All my experience with BBSs were one of two types, and neither like you describe. Either P/D and if there was a limit, it was just to let others call in (like being able to download only X files a day, or only being able to be on an hour a day, etc) and the other would be for warez that didn't usually have a time or file limit, but a credit limit. You had to upload X amount to download Y amount.

On the Amiga itself, the most popular for warez was AmiExpress (I'd certainly guess anyway) (Often written /X, btw) and that was slimmed down as far as a BBS goes and file transfer oriented but, again, not at all like a single password ftp-like program. I think the popularity of the Amiga (and C64, the other computer I traded heavily with) made keeping tabs on downloading a priority. (Read: Lots of leaches.)

Having said that, perhaps a scene group may have set something like that up, but I was never in a group.

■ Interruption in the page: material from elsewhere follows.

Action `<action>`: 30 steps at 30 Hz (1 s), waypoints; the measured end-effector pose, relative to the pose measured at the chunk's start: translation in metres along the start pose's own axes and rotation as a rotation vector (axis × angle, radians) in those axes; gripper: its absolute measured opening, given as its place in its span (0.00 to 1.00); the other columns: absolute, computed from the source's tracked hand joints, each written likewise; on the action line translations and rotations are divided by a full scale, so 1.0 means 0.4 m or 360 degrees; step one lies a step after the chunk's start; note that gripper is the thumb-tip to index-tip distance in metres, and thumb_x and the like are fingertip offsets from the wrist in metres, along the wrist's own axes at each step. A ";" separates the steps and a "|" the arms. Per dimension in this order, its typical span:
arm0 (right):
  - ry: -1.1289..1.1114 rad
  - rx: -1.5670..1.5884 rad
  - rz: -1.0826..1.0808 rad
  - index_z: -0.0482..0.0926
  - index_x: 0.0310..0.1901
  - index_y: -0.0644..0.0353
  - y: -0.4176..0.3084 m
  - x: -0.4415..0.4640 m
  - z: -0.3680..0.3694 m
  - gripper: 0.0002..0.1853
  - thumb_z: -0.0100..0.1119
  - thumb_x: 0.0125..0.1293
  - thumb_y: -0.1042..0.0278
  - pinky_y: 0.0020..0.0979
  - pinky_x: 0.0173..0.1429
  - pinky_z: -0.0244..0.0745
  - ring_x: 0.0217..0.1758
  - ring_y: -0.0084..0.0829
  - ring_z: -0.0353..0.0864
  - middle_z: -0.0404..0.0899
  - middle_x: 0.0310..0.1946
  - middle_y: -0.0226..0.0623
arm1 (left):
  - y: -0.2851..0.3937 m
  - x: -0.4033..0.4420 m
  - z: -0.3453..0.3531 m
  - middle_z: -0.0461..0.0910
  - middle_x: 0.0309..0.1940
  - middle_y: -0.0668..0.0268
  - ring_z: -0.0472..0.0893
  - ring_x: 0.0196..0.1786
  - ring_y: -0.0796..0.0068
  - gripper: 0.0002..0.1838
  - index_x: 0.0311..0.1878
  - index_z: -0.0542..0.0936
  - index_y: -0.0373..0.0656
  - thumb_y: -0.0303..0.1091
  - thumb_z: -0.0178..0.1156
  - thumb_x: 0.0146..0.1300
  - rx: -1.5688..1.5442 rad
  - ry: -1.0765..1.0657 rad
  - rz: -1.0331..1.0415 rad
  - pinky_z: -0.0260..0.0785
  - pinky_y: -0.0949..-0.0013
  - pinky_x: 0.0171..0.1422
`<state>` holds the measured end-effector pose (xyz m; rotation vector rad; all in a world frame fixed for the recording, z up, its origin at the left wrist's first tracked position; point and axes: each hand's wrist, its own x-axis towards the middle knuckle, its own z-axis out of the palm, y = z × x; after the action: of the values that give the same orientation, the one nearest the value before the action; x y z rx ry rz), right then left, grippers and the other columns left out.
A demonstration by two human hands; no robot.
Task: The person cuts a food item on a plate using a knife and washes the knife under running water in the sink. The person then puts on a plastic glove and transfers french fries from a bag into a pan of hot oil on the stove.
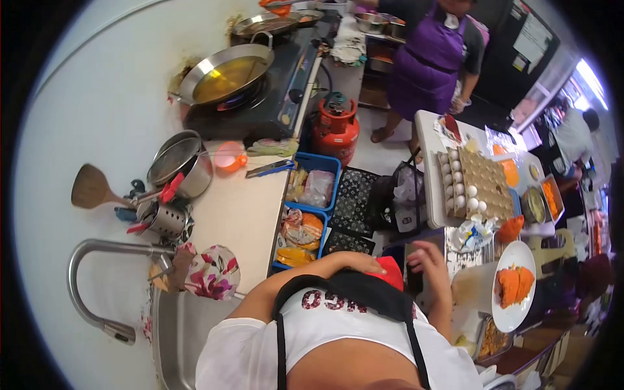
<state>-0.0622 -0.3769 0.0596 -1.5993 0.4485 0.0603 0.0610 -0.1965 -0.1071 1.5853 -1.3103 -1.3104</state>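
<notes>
My left hand [362, 262] lies against the front of my black apron [325, 286], its fingers fairly flat at the edge of a red piece [390, 273] that looks like cloth. My right hand [430, 263] is raised on the other side of the red piece, fingers apart and slightly bent, with nothing visible in them. To the right of that hand stands a white plate [504, 318] carrying orange breaded pieces [515, 286]. Just ahead of my left hand are blue baskets [325, 231] with packaged food.
On the left are a steel sink [170, 325], a curved faucet [97, 244] and a cream counter [250, 214]. An oil-filled wok [227, 71] sits on the stove [276, 107]. A red gas cylinder [336, 133] stands behind. Egg trays [478, 185] occupy the right table; a person in a purple apron [429, 58] stands beyond.
</notes>
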 end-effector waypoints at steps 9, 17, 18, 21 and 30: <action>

I don't know what you mean by a "disk communicator". To take a stab at it, though, DMS (Disk Masher, or Smasher, or.. something) was used heavily for trading and warez. A PD application to just compress a disk (a disk entirely, not simply the files on the disk, which meant some non-standard (though not protected) disks could be transferred) but it also allowed for a little text to be shown before unpacking which was used to have an ANSI group logo, BBS numbers, etc. That would be the closest thing I know of on the Amiga for what you're talking about.